There’s something jarring about Merritt singing so directly about his fears—even his bleakest work used to come bundled with the naivety of a hopeless romantic. It helps that most of the album sits squarely in Merritt’s musical comfort zones. Like Love at the Bottom of the Sea, 50 Song Memoir draws inspiration from the sounds of each of his records, from the psychedelic synth pop of Holiday to the indie-film-trailer twee of i, even making room for genre exercises in dance music (his Future Bible Heroes records) and surf-rock (Distortion).

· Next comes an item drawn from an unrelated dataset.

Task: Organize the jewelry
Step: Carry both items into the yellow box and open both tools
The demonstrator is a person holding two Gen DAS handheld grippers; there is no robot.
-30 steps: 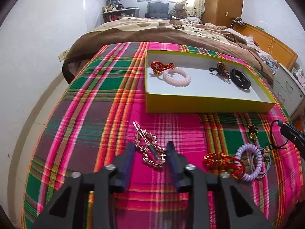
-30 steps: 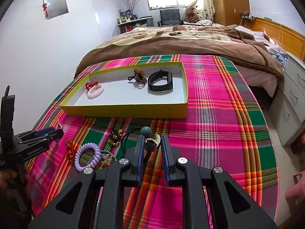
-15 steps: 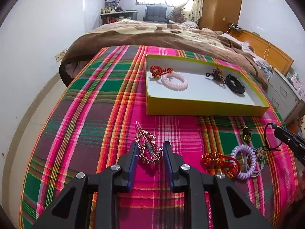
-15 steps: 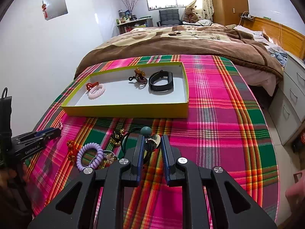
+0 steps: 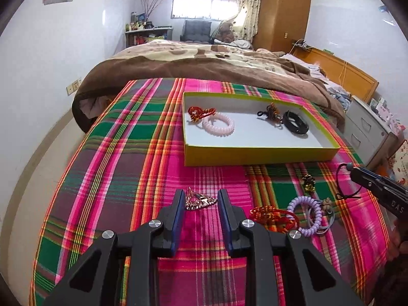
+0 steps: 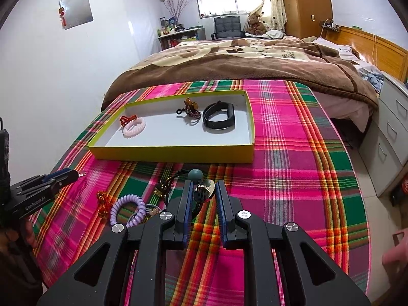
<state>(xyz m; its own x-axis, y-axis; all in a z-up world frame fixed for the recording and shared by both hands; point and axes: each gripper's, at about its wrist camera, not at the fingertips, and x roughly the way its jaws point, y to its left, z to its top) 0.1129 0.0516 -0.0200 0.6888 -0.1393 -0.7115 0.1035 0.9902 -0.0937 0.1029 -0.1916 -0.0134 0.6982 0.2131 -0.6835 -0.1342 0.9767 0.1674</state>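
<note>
Jewelry sorting, midway. Pinched a gold clip (image 5: 196,202) between the pads of the left hand-held gripper (image 5: 200,196), jaws drawn in to a middling gap around it since a second before. Raised it off the bedspread (image 5: 127,178), its flat resting place until then; hung it just above the plaid, tilted, short of the box (image 5: 255,154). Read that as grasp done, carry to the box due next. Kept the right hand-held gripper (image 6: 202,191) narrow and unmoved, clamped on a black cord (image 6: 197,199) with a teal bead (image 6: 195,174), low over the bedspread near the box's front wall. Already boxed: red knot (image 5: 200,113), pink coil (image 5: 218,126), beaded charm (image 5: 271,111), black band (image 5: 295,125). Left loose on the plaid, right of the clip: second red knot (image 5: 272,218), lilac coil (image 5: 304,214), small dark charm (image 5: 308,182), all bunched close. Found nothing between clip and box except the yellow front wall, to be cleared from above. Noted bare white floor in the middle of the box. Judged the bunch by the lilac coil the fiddlier pick, with the cord looped near it.
</note>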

By the album’s end, though, the songs begin to lack the cultural context that distinguished the earlier ones, and 50 Song Memoir borders on morphing into just Several More Love Songs. But among these sit some of his finest tracks. “I guess there’d be other fish in the sea/But I don’t want fishes and you don’t want me,” he sings in the exquisite “’05 Never Again.” It’s the exact kind of song that would turn to putty in the hands of a lesser writer, but Merritt knows how to wring it for emotional resonance. In fact, its place near the end of the album almost signals—more than the impact of the breakup—his growing mastery as a songwriter. It suggests that our deepest wisdom can be located in our most personal thoughts. “I wish I had something better to do,” he sings, “But even my own clothes remind me of you.”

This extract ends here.